> WORK INSTRUCTIONS
How many of the lines below have "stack" in them? Say the number and nothing more.
========
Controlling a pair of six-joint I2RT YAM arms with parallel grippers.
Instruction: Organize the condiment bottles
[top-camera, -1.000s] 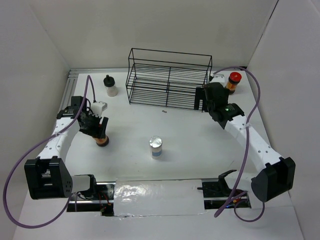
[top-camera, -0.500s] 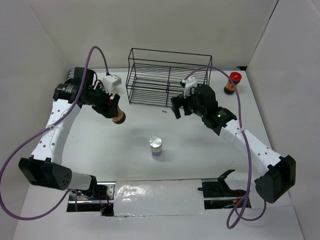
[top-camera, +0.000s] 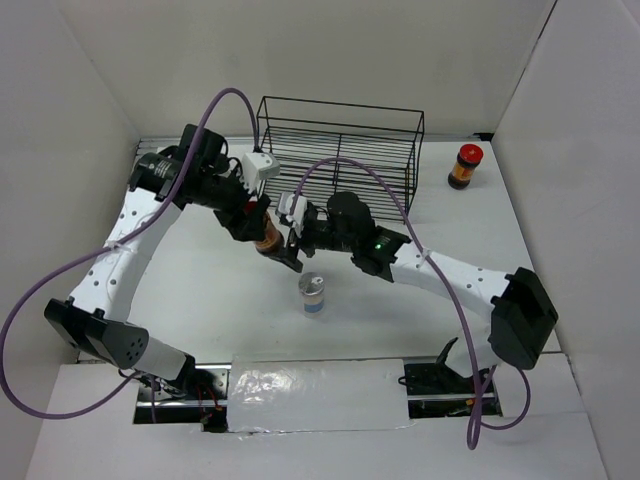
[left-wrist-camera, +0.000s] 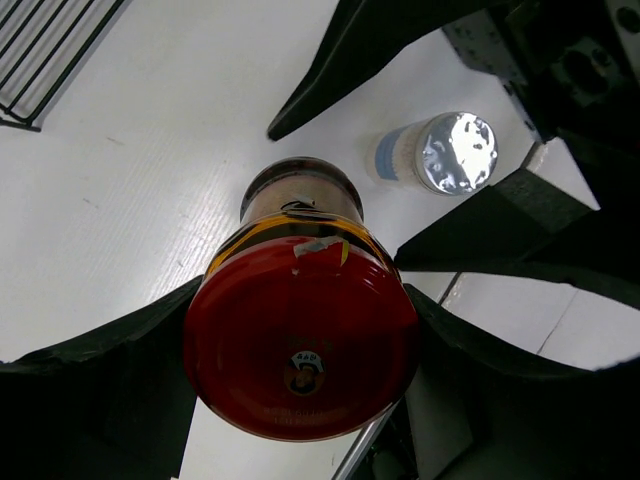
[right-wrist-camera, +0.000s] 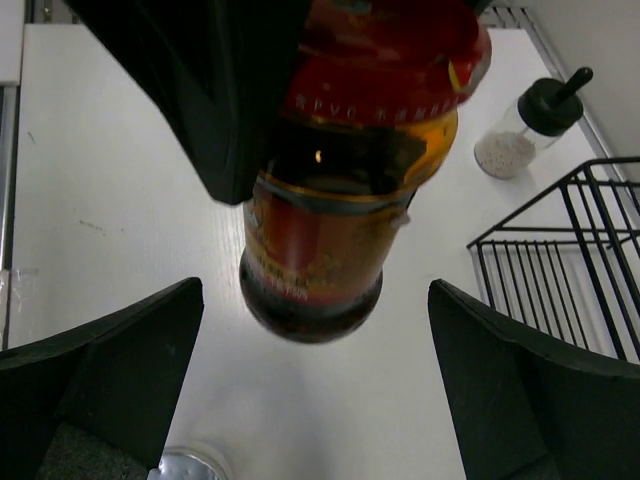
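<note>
The left gripper (top-camera: 252, 218) is clamped on the red lid of a dark-brown glass jar with a yellow label (top-camera: 266, 240), one black finger pressed to each side of the lid. It holds the jar in the air above the table, left of centre and just near of the rack's left end. The jar hangs tilted, lid to the far left and base to the near right.

The right gripper (top-camera: 290, 247) meets it from the right with its fingers spread wide apart. In the right wrist view one finger lies to either side of the jar's base, with white table showing between each finger and the glass. The two arms cross the middle of the table here, and their purple cables arch above them.

Directly near of the jar, on the table, stands the small white bottle with a blue label and a shiny silver top (top-camera: 313, 295), upright, close under the right gripper but apart from it.

The black wire rack (top-camera: 340, 150) sits along the far edge, and its left end is near the left arm's wrist. The whitish bottle with a black cap (right-wrist-camera: 525, 125) stands left of the rack in the right wrist view; in the top view the left arm hides it.

The second dark-brown, red-lidded jar (top-camera: 464, 166) stands alone at the far right, between the rack's right end and the right wall.

Bare white table (top-camera: 430, 215) stretches over the right half, and another bare stretch lies near left, beside the left arm. White walls close the left, far and right sides.
</note>
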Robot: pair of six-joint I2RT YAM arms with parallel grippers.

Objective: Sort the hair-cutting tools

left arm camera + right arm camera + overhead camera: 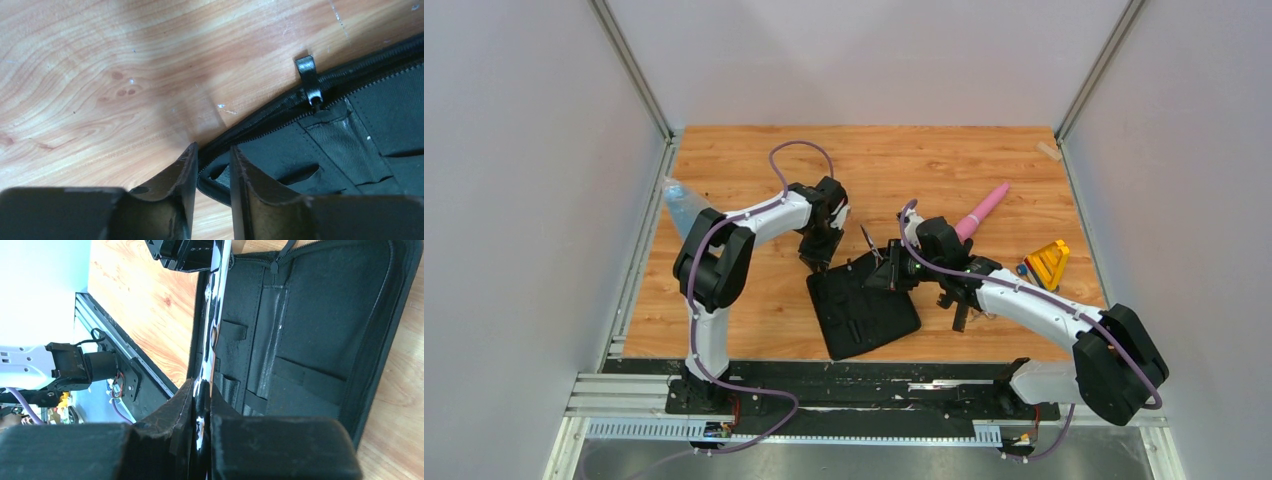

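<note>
Right gripper pinches the scissors; their long axis runs straight ahead from it, over the open case, loop side. Left gripper straddles the case rim, narrowly parted; grip undetermined.

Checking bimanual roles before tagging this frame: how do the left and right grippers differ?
Grip: right gripper is shut on the silver scissors; left gripper has no tool, its jaws astride the black case's zip edge, clamped or not unclear.
Gap: right fingers nearly meet; left fingers stand wider apart.
Place: left gripper at the case's far-left corner, right gripper at its far-right side.
Shared: both work at the open case.
</note>
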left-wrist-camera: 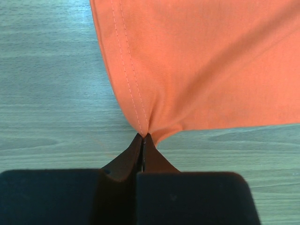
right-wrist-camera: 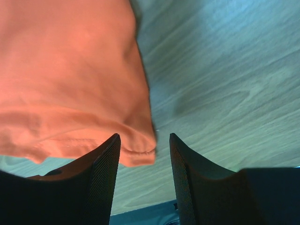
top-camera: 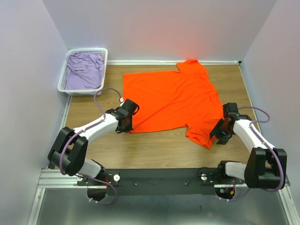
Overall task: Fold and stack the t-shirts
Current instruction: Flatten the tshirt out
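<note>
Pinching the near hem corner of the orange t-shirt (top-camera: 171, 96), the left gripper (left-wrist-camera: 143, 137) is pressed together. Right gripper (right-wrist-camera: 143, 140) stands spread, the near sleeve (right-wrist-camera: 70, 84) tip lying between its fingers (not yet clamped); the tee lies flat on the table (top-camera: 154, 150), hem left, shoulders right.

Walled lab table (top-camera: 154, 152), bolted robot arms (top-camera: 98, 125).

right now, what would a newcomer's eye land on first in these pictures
The bright orange t-shirt spread flat across the table, the left jaws pinched shut on its near hem corner and the right jaws apart around a sleeve edge. Then the crumpled lilac t-shirt in the white basket at the far left corner.
</note>
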`<move>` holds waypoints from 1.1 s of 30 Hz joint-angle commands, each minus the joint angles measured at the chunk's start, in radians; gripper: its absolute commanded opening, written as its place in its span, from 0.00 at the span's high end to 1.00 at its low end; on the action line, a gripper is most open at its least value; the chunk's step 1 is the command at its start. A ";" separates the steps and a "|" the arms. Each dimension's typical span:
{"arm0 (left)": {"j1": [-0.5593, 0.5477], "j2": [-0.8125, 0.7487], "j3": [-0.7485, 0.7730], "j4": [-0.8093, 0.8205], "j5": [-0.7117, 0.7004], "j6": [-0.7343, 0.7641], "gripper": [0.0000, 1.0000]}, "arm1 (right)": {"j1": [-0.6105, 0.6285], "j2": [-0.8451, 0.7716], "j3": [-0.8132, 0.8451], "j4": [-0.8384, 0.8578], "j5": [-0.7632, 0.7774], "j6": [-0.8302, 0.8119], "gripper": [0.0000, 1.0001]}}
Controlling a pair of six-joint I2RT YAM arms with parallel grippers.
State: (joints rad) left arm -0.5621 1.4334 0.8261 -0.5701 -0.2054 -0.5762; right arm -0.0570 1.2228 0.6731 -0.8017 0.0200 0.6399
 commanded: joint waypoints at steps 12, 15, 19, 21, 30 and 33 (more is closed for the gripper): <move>0.014 -0.028 0.004 0.019 0.034 0.039 1.00 | 0.055 0.070 -0.063 0.053 -0.003 0.078 0.46; 0.016 -0.027 0.005 0.022 0.038 0.042 1.00 | 0.097 0.092 -0.069 0.065 0.008 0.101 0.47; 0.018 -0.027 0.001 0.026 0.044 0.045 1.00 | 0.123 0.095 -0.069 0.065 0.046 0.124 0.53; 0.021 -0.030 -0.001 0.026 0.049 0.047 1.00 | 0.121 0.098 -0.069 0.068 0.055 0.129 0.59; 0.088 -0.036 0.025 0.065 0.069 0.074 1.00 | 0.121 0.096 -0.003 0.081 0.144 0.127 0.99; 0.136 0.013 0.097 0.088 0.057 0.120 1.00 | 0.123 0.125 0.144 0.087 0.214 0.093 0.99</move>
State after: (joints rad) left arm -0.4637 1.4258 0.8459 -0.5392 -0.1516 -0.5102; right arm 0.0635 1.3224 0.6807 -0.7696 0.0986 0.7532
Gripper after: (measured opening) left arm 0.009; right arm 0.012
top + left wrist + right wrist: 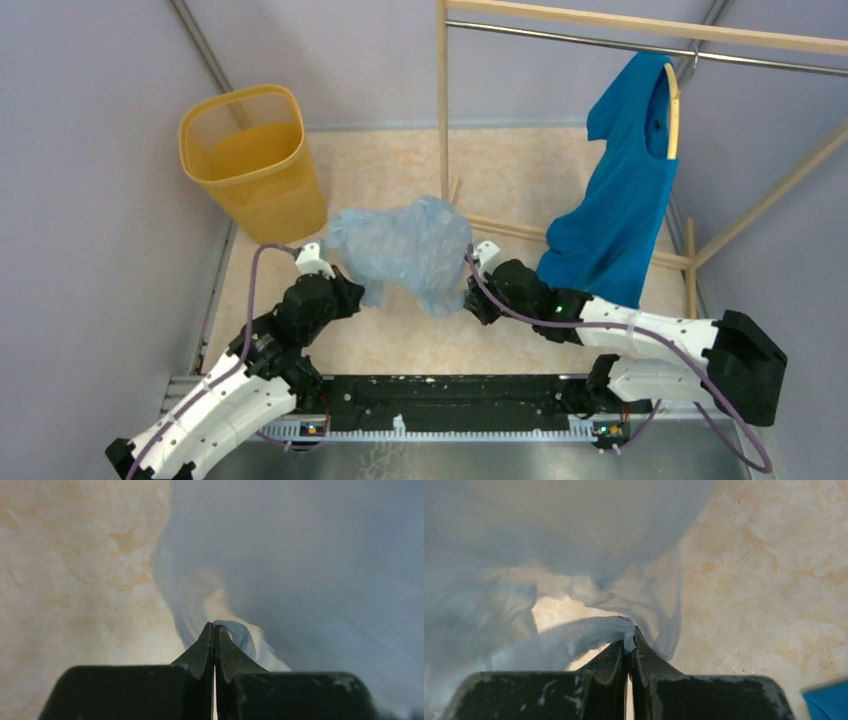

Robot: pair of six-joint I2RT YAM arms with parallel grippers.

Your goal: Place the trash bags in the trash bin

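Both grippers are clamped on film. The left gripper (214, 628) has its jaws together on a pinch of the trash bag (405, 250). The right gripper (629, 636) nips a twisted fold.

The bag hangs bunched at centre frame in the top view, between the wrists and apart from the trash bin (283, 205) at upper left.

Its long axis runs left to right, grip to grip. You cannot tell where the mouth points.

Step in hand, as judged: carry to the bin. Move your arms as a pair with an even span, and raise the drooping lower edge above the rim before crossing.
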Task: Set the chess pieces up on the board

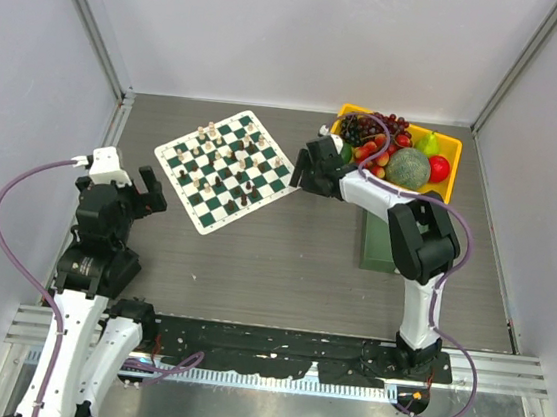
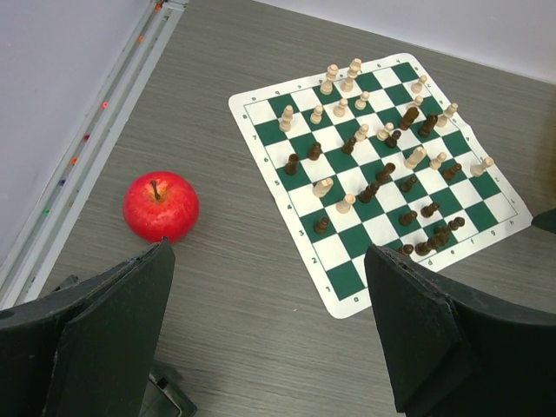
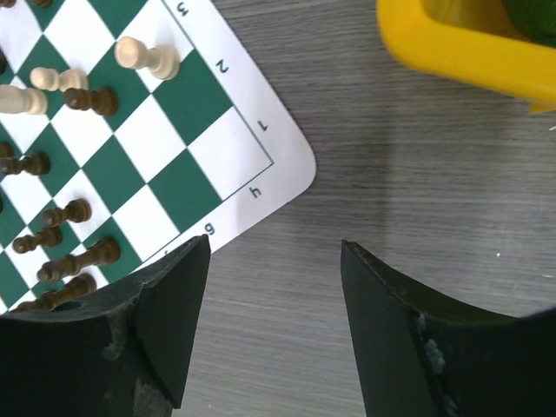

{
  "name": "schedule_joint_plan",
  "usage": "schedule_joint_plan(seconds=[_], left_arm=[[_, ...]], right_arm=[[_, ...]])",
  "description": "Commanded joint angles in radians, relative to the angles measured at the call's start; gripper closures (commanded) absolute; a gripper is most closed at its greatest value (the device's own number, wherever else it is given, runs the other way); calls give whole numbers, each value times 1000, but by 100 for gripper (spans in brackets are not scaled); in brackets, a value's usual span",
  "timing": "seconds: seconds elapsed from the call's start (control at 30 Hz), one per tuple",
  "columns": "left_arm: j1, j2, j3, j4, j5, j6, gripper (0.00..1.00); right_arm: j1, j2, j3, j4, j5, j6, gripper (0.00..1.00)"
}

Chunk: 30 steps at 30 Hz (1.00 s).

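Note:
The green and white board point(image 1: 225, 168) lies turned at an angle on the table, left of centre. Cream and dark chess pieces point(image 1: 229, 158) stand scattered over its squares, some lying on their sides. The board also shows in the left wrist view point(image 2: 380, 178) and the right wrist view point(image 3: 130, 130). My left gripper point(image 1: 150, 192) is open and empty, left of the board. My right gripper point(image 1: 305, 167) is open and empty, just off the board's right corner; its fingers point(image 3: 174, 295) hang above bare table by the h1 corner.
A yellow tray point(image 1: 451, 146) of fruit (grapes, melon, pear, red fruit) stands at the back right. A flat dark green object point(image 1: 380, 248) lies under the right arm. A red apple point(image 2: 160, 206) lies left of the board near the left wall.

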Motion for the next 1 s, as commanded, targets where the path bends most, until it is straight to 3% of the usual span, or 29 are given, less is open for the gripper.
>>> schedule_joint_plan(seconds=[0.0,0.53,0.97], left_arm=[[3,6,41,2,30,12,1],[5,11,29,-18,30,15,1],[5,22,33,-22,30,15,1]], right_arm=[[-15,10,61,-6,15,-37,34],[-18,168,294,-147,45,-108,39],[-19,251,370,-203,35,-115,44]])
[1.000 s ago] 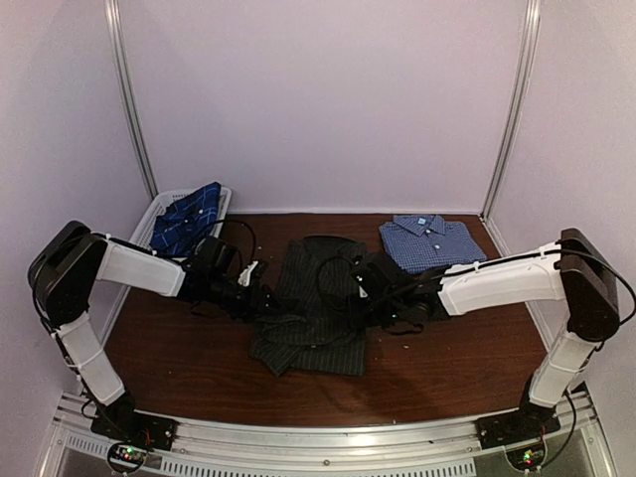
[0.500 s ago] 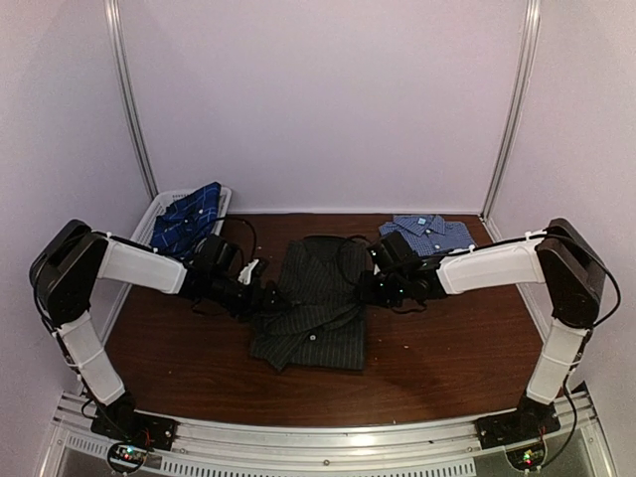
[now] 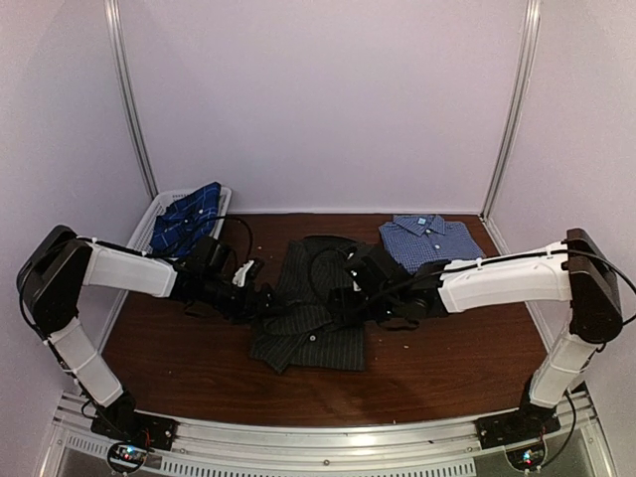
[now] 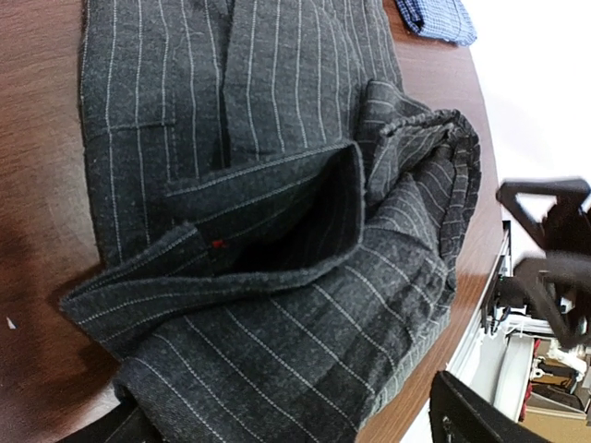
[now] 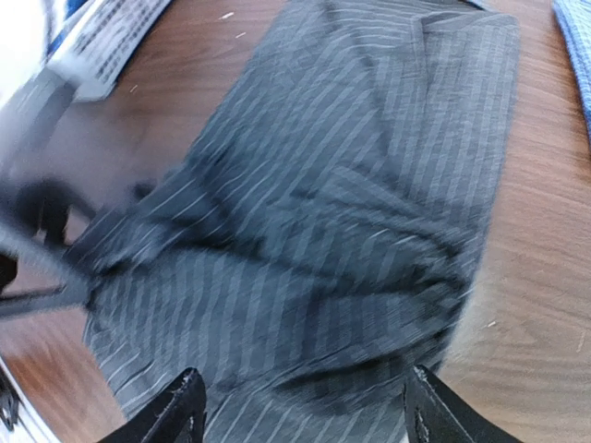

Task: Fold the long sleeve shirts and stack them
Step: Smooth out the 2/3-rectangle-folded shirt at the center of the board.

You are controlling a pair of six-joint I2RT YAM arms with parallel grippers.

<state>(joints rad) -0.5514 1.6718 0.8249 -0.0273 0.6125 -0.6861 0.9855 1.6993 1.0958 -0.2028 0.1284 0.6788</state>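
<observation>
Left gripper (image 3: 261, 298) released, spread wide around a bunched fold of pinstripe shirt (image 3: 310, 343). Right gripper (image 5: 300, 401) likewise released, poised over same shirt, cloth directly beneath.

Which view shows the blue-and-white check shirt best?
Top external: the blue-and-white check shirt lies whole and folded, collar showing. The left wrist view catches only a corner at its top edge; the right wrist view only a blurred sliver at its right edge.

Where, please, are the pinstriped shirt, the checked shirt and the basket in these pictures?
pinstriped shirt (image 3: 318, 346): top view, lower front panel.
checked shirt (image 3: 429, 239): top view, folded front.
basket (image 3: 147, 221): top view, left rim.
</observation>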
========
> RESULT FOR THIS EXERCISE
2